Sunday, 21 January 2018

First Messy Church of the Year

Our Messy Church began just before I arrived in Swanvale Halt, relatively early as our then curate had worked for the Diocesan Education Department and heard about it that way: now virtually every church does Messy. Ours has waxed and waned over the course of the last nearly-nine years and now seems to be waxing again – in fact, we had more souls attending last week than ever before, nearly 90. The theme this time was Creation, and thankfully I attracted less flak for my take on the subject than I did on the previous occasion I tackled it, at Harvest Festival in October.
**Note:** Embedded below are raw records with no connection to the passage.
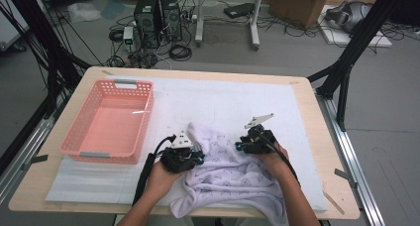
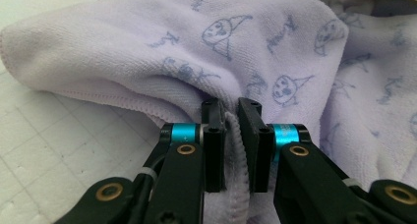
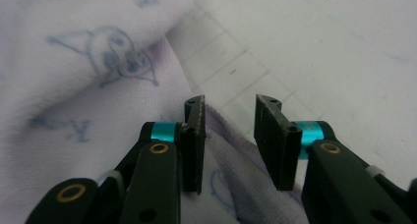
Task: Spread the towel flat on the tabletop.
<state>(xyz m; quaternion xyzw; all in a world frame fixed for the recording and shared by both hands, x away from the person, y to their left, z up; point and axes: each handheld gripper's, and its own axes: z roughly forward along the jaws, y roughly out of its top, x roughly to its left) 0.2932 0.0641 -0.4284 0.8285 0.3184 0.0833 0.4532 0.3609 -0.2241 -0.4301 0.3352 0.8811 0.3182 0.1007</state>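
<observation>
- Lay crumpled at the near edge of the white mat (image 1: 223,99): lilac towel (image 1: 233,179), printed with small cartoon faces.
- Left gripper (image 2: 231,117): clamped narrowly on a towel hem.
- Right gripper (image 3: 229,117): jaws partly apart, hem between, pads not pressing.
- Stood far left: pink basket (image 1: 79,137).

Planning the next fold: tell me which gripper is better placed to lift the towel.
Left. The left gripper already pinches the towel's hem; the right gripper's jaws stand apart around the edge, not gripping yet.
</observation>
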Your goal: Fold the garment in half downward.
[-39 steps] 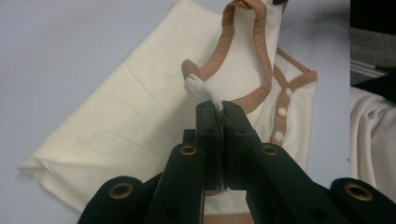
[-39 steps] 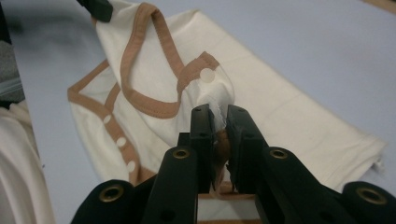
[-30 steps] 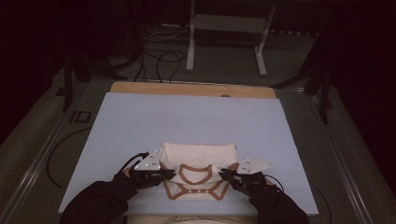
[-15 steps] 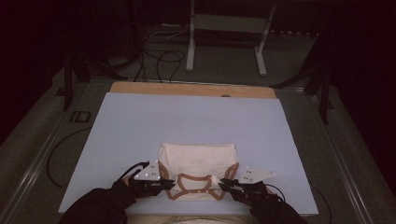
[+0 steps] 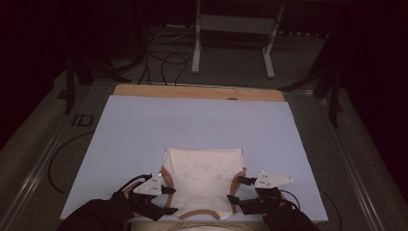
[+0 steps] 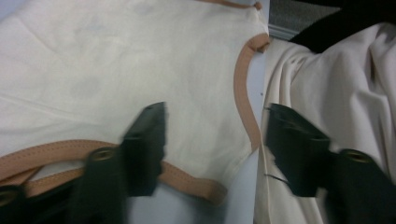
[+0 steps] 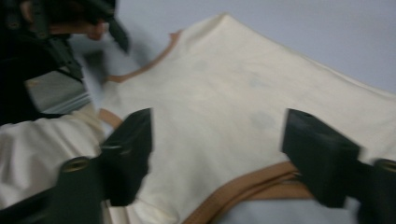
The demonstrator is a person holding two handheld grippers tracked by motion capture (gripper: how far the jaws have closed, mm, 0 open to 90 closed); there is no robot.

I’ve always taken the line that the Creation story in Genesis is pretty good guess for a Bronze Age civilization, and in fact far closer to what we know the development of the Earth was actually like than any other ancient mythological account. While thinking about what I might say for the talk, it suddenly occurred to me that the ‘creation of light and darkness’ – God’s work on the First Day – could be read as the creation of order, which is why it predates the appearance of the Sun and Moon (or, more precisely, the ‘greater light to govern the day and the lesser light to govern the night’) on the Fourth Day. The ‘separation of the waters from the waters’ on the Second Day can be interpreted as the generation of the elements, the building materials for life; and the anomalous appearance of vegetation on the Third Day makes sense if the first life-forms didn’t appear on Earth, but, as many scientists believe, were transported here by meteorites, perhaps from a vast distance, thus predating the arrival of the Sun and Moon. We might one day discover that Genesis is more truthful than it appears, albeit containing a truth garbled, bent and buckled.

Apparently several families experienced tummy upsets in the days following Messy Church. I had my usual doggy-bag of sandwiches and cake to take home and suffered no such ill effects, so I hope our kitchen will retain its star-rating from the Council.